## DATA PROVIDED:
--------------------
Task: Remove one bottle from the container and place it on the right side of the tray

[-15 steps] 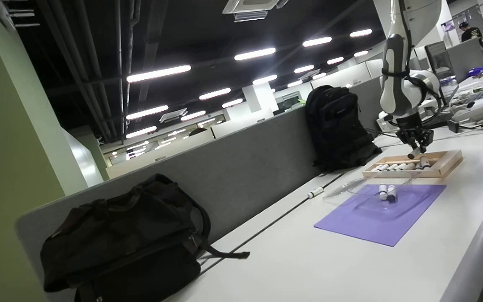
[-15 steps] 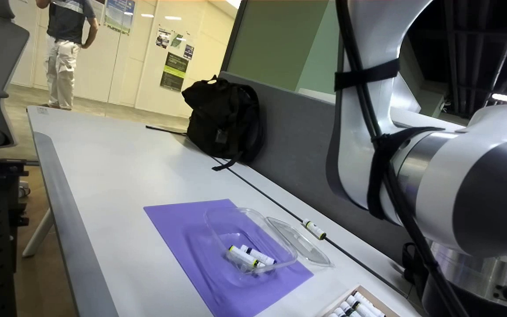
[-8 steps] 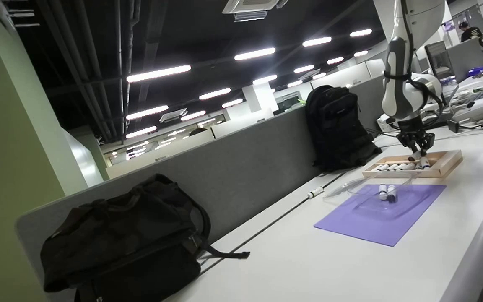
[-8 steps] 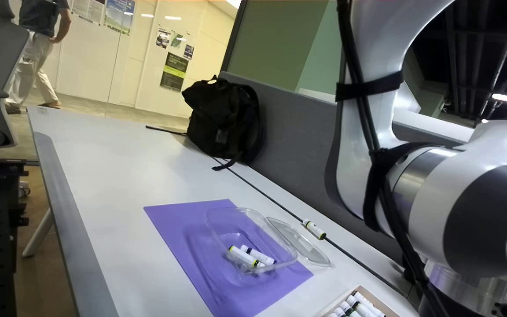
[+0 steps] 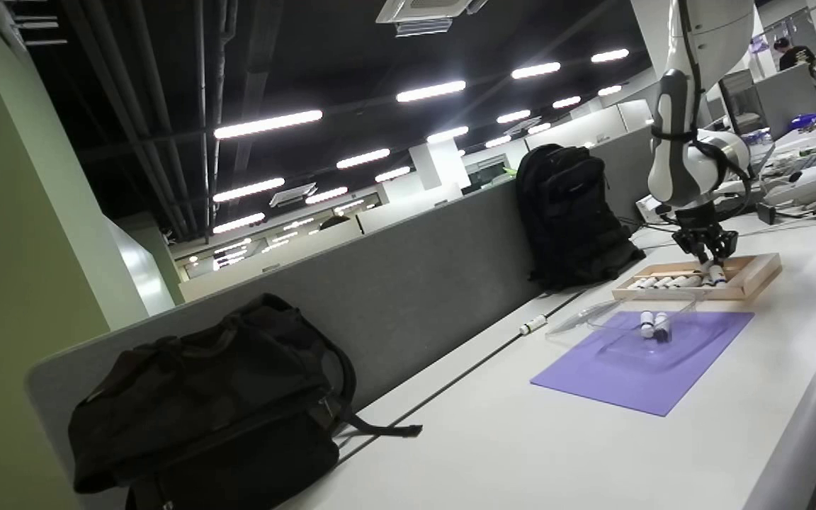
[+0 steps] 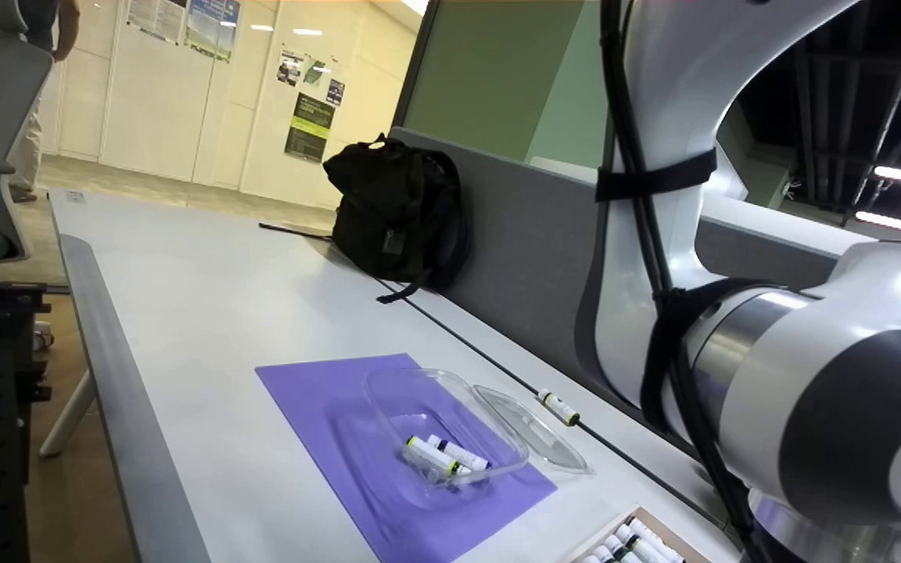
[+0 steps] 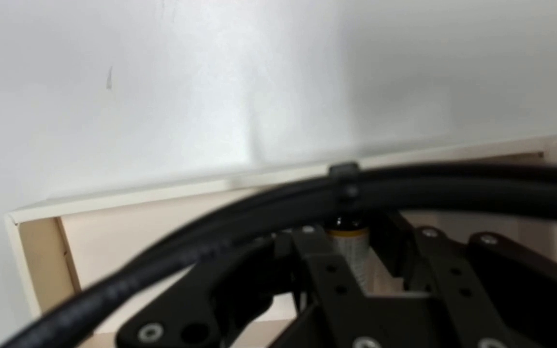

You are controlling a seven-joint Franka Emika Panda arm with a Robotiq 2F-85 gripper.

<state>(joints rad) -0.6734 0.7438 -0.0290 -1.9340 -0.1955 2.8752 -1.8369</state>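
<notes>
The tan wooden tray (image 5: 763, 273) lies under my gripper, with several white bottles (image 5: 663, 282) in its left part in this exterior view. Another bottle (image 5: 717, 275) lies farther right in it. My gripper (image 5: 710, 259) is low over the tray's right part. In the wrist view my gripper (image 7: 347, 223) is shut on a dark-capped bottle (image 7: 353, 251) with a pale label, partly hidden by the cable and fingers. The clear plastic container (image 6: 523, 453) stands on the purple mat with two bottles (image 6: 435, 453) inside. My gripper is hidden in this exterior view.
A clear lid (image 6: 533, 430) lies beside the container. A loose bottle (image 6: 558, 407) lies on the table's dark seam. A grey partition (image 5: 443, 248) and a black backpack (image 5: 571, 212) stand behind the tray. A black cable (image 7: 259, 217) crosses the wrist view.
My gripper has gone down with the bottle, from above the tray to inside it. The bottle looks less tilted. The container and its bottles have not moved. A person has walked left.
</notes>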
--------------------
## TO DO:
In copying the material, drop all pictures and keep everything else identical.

## EXERCISE RESULT:
Task: Remove one bottle from the container and place it on the right side of the tray

[-15 steps] 
[-15 steps] 
[-8 steps] 
[-8 steps] 
[+0 steps] 
[+0 steps] 
[+0 steps] 

You are controlling a seven-joint Franka Emika Panda arm with a Robotiq 2F-85 gripper.

<state>(joints rad) -0.6734 0.7438 -0.0290 -1.9340 -0.1955 2.8752 -1.8369</state>
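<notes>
The tan wooden tray (image 5: 763, 273) lies under my gripper, with several white bottles (image 5: 663, 282) in its left part in this exterior view. Another bottle (image 5: 717, 275) lies farther right in it. My gripper (image 5: 710, 259) is low over the tray's right part. In the wrist view my gripper (image 7: 347, 223) is shut on a dark-capped bottle (image 7: 353, 251) with a pale label, partly hidden by the cable and fingers. The clear plastic container (image 6: 523, 453) stands on the purple mat with two bottles (image 6: 435, 453) inside. My gripper is hidden in this exterior view.
A clear lid (image 6: 533, 430) lies beside the container. A loose bottle (image 6: 558, 407) lies on the table's dark seam. A grey partition (image 5: 443, 248) and a black backpack (image 5: 571, 212) stand behind the tray. A black cable (image 7: 259, 217) crosses the wrist view.
My gripper has gone down with the bottle, from above the tray to inside it. The bottle looks less tilted. The container and its bottles have not moved. A person has walked left.
</notes>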

Work on this exercise is now finished.